• _Task description_: Set every line of the data down again exactly, and keep the pictures out.

• _Available data_:
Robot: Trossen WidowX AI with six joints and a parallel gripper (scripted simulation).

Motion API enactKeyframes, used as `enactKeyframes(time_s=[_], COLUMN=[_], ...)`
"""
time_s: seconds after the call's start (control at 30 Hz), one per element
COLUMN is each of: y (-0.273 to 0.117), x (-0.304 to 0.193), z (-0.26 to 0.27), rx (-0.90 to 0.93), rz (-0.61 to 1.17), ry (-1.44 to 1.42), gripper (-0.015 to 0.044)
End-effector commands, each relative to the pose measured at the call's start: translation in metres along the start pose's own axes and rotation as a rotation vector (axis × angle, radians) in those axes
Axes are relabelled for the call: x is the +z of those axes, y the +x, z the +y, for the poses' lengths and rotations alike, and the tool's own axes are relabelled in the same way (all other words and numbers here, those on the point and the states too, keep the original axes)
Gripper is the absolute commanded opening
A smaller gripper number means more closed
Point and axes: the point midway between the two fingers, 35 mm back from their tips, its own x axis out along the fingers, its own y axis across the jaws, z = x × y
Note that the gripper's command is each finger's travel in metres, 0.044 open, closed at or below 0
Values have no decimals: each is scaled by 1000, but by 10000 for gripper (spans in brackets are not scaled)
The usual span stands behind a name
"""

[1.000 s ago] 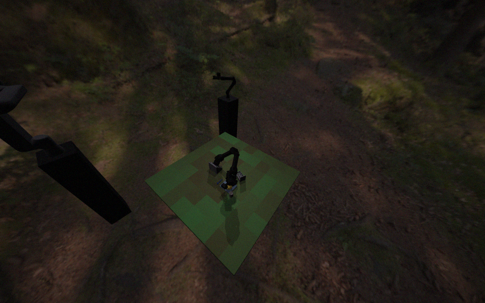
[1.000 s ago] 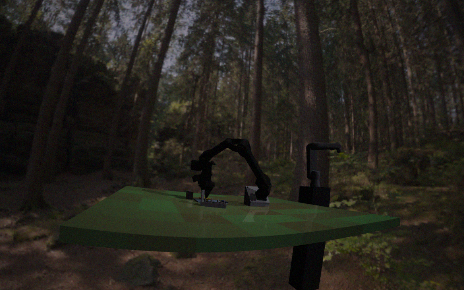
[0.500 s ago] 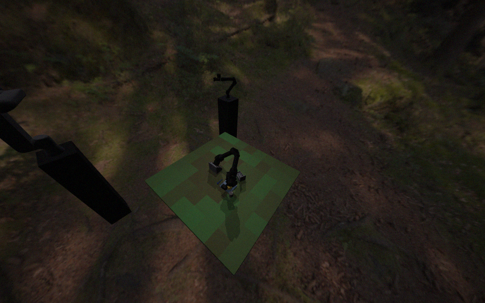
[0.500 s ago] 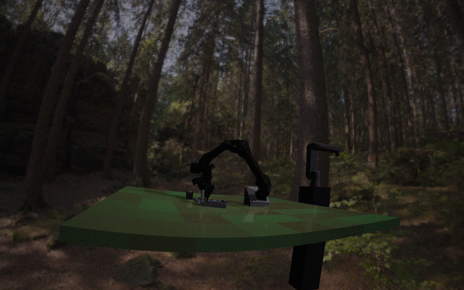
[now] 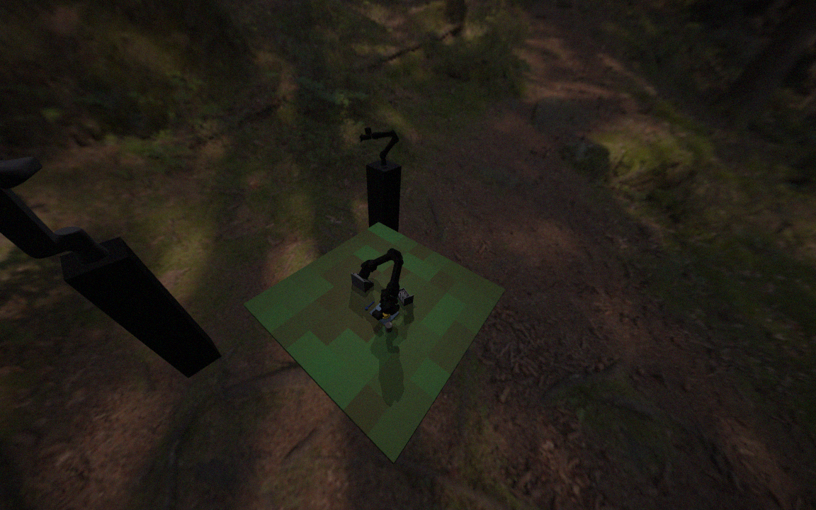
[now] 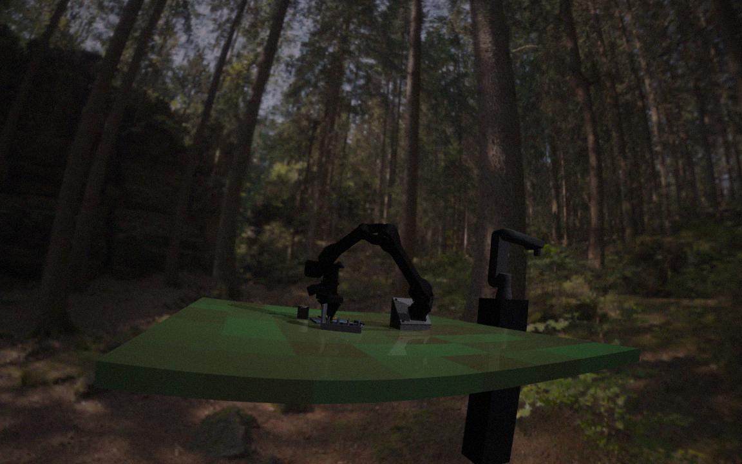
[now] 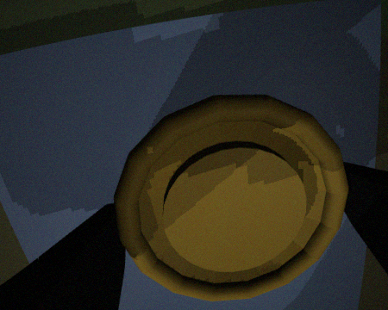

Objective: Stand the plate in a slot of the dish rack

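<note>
The yellow round plate (image 7: 234, 224) (image 5: 386, 315) lies flat, face up, on the blue square mat (image 7: 73, 108). My gripper (image 7: 228, 195) (image 6: 332, 315) points down over it. Its two black fingers touch the plate's rim on the left and right in the wrist view, so it is shut on the plate across its width. Fingertips are partly hidden behind the rim. The dish rack (image 5: 406, 297) (image 6: 340, 328) is grey with short upright rails and stands beside the mat; from the exterior view it stands in front of the mat and hides part of it.
A small cup (image 5: 389, 326) (image 6: 303, 312) stands near the mat's edge, on the side away from my base. A thin blue utensil (image 5: 370, 305) lies on the other side of the mat from the rack. My grey base mount (image 5: 360, 281) (image 6: 410, 325) stands on the green patchwork table (image 5: 335, 367) (image 6: 218, 357).
</note>
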Motion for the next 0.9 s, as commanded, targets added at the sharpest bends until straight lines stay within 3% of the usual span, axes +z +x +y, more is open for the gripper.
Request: enactKeyframes(time_s=[0.0,0.27,0.87], y=[-6,-43,-116], x=[2,7,10], z=[-1,-5,-7], rx=[0,-7,-10], rz=[-2,-3,-2], ry=[3,5,9], gripper=[218,8,0])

• _Answer for this exercise_:
Robot: Trossen WidowX AI with six joints and a parallel gripper (scripted simulation).

Motion API enactKeyframes, used as `enactKeyframes(time_s=[_], COLUMN=[_], ...)`
"""
time_s: seconds after the call's start (control at 30 Hz), one per element
COLUMN is each of: y (-0.273 to 0.117), x (-0.304 to 0.193), z (-0.26 to 0.27), rx (-0.90 to 0.93), rz (-0.61 to 1.17), ry (-1.44 to 1.42), gripper (-0.015 to 0.044)
End-effector commands, each relative to the pose measured at the call's start: translation in metres along the start pose's own axes and rotation as a rotation vector (axis × angle, radians) in those axes
Axes are relabelled for the call: x is the +z of those axes, y the +x, z the +y, for the poses' lengths and rotations alike, and the tool's own axes are relabelled in the same way (all other words and numbers here, those on the point and the states too, keep the original axes)
Gripper is the absolute commanded opening
A smaller gripper number means more closed
Point and axes: the point midway between the two fingers, 35 mm back from their tips, its own x axis out along the fingers, its own y axis across the jaws, z = x × y
Note that the gripper's command is each finger's travel in metres, 0.044 open, closed at or below 0
Values have no decimals: each is scaled by 1000, but by 10000 for gripper (spans in brackets are not scaled)
The usual span stands behind a name
"""

[1.000 s ago] 
[1.000 s ago] 
[0.500 s ago] 
[0.500 s ago] 
[now] 
[now] 
[now] 

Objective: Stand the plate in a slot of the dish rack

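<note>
The yellow round plate (image 7: 234, 224) (image 5: 386, 315) lies flat, face up, on the blue square mat (image 7: 73, 108). My gripper (image 7: 228, 195) (image 6: 332, 315) points down over it. Its two black fingers touch the plate's rim on the left and right in the wrist view, so it is shut on the plate across its width. Fingertips are partly hidden behind the rim. The dish rack (image 5: 406, 297) (image 6: 340, 328) is grey with short upright rails and stands beside the mat; from the exterior view it stands in front of the mat and hides part of it.
A small cup (image 5: 389, 326) (image 6: 303, 312) stands near the mat's edge, on the side away from my base. A thin blue utensil (image 5: 370, 305) lies on the other side of the mat from the rack. My grey base mount (image 5: 360, 281) (image 6: 410, 325) stands on the green patchwork table (image 5: 335, 367) (image 6: 218, 357).
</note>
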Motion for the next 0.9 s, as commanded, targets added at the sharpest bends until straight lines stay within 3% of the usual span, axes +z +x +y, more is open for the gripper.
Request: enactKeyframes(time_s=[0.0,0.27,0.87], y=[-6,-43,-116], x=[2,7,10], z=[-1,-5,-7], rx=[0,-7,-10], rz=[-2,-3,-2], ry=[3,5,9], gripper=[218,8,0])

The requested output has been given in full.